Assignment
Could you output the complete listing given below exactly?
##### Recorded data
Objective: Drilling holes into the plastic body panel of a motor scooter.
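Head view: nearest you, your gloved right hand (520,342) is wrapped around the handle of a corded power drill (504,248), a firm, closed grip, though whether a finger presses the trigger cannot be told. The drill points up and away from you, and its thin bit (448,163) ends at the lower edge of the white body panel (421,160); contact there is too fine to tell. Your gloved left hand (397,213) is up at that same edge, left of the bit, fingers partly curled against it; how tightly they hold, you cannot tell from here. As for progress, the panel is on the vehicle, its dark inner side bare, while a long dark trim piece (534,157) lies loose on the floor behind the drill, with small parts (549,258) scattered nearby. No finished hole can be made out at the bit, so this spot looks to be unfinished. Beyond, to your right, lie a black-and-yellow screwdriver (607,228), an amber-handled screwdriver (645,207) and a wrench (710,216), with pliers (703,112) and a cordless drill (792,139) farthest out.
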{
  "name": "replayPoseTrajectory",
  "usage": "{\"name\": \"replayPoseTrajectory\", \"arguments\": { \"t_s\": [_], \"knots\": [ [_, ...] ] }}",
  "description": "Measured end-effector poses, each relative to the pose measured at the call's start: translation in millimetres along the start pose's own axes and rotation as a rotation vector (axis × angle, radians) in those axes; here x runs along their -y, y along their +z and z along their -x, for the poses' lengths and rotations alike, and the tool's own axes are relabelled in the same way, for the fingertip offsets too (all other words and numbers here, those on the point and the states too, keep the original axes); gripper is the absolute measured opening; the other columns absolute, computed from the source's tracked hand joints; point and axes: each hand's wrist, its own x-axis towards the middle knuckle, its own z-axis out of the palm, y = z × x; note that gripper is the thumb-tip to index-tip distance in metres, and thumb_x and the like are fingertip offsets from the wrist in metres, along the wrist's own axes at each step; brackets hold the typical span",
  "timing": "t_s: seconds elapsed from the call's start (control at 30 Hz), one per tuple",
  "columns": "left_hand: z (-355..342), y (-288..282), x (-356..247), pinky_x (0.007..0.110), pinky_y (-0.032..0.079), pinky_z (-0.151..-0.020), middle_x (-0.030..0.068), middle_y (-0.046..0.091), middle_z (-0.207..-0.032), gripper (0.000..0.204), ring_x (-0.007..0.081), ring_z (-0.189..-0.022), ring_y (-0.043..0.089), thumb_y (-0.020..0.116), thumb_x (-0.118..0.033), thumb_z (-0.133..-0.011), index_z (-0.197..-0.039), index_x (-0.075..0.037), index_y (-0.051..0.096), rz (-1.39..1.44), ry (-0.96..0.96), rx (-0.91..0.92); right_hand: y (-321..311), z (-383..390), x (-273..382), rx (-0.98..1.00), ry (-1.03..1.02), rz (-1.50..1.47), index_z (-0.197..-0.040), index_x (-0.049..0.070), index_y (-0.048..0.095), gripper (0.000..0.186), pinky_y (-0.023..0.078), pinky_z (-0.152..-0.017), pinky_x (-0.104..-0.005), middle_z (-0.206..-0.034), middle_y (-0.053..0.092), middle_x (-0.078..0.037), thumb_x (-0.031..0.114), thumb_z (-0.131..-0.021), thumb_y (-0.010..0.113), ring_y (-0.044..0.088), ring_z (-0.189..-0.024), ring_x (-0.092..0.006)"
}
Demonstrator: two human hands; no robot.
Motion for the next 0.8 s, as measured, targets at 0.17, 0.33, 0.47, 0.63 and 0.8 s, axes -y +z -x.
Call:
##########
Completed exercise
Objective: Drilling holes into the plastic body panel of a motor scooter.
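Head view: nearest you, your gloved right hand (520,342) is wrapped around the handle of a corded power drill (504,248), a firm, closed grip, though whether a finger presses the trigger cannot be told. The drill points up and away from you, and its thin bit (448,163) ends at the lower edge of the white body panel (421,160); contact there is too fine to tell. Your gloved left hand (397,213) is up at that same edge, left of the bit, fingers partly curled against it; how tightly they hold, you cannot tell from here. As for progress, the panel is on the vehicle, its dark inner side bare, while a long dark trim piece (534,157) lies loose on the floor behind the drill, with small parts (549,258) scattered nearby. No finished hole can be made out at the bit, so this spot looks to be unfinished. Beyond, to your right, lie a black-and-yellow screwdriver (607,228), an amber-handled screwdriver (645,207) and a wrench (710,216), with pliers (703,112) and a cordless drill (792,139) farthest out.
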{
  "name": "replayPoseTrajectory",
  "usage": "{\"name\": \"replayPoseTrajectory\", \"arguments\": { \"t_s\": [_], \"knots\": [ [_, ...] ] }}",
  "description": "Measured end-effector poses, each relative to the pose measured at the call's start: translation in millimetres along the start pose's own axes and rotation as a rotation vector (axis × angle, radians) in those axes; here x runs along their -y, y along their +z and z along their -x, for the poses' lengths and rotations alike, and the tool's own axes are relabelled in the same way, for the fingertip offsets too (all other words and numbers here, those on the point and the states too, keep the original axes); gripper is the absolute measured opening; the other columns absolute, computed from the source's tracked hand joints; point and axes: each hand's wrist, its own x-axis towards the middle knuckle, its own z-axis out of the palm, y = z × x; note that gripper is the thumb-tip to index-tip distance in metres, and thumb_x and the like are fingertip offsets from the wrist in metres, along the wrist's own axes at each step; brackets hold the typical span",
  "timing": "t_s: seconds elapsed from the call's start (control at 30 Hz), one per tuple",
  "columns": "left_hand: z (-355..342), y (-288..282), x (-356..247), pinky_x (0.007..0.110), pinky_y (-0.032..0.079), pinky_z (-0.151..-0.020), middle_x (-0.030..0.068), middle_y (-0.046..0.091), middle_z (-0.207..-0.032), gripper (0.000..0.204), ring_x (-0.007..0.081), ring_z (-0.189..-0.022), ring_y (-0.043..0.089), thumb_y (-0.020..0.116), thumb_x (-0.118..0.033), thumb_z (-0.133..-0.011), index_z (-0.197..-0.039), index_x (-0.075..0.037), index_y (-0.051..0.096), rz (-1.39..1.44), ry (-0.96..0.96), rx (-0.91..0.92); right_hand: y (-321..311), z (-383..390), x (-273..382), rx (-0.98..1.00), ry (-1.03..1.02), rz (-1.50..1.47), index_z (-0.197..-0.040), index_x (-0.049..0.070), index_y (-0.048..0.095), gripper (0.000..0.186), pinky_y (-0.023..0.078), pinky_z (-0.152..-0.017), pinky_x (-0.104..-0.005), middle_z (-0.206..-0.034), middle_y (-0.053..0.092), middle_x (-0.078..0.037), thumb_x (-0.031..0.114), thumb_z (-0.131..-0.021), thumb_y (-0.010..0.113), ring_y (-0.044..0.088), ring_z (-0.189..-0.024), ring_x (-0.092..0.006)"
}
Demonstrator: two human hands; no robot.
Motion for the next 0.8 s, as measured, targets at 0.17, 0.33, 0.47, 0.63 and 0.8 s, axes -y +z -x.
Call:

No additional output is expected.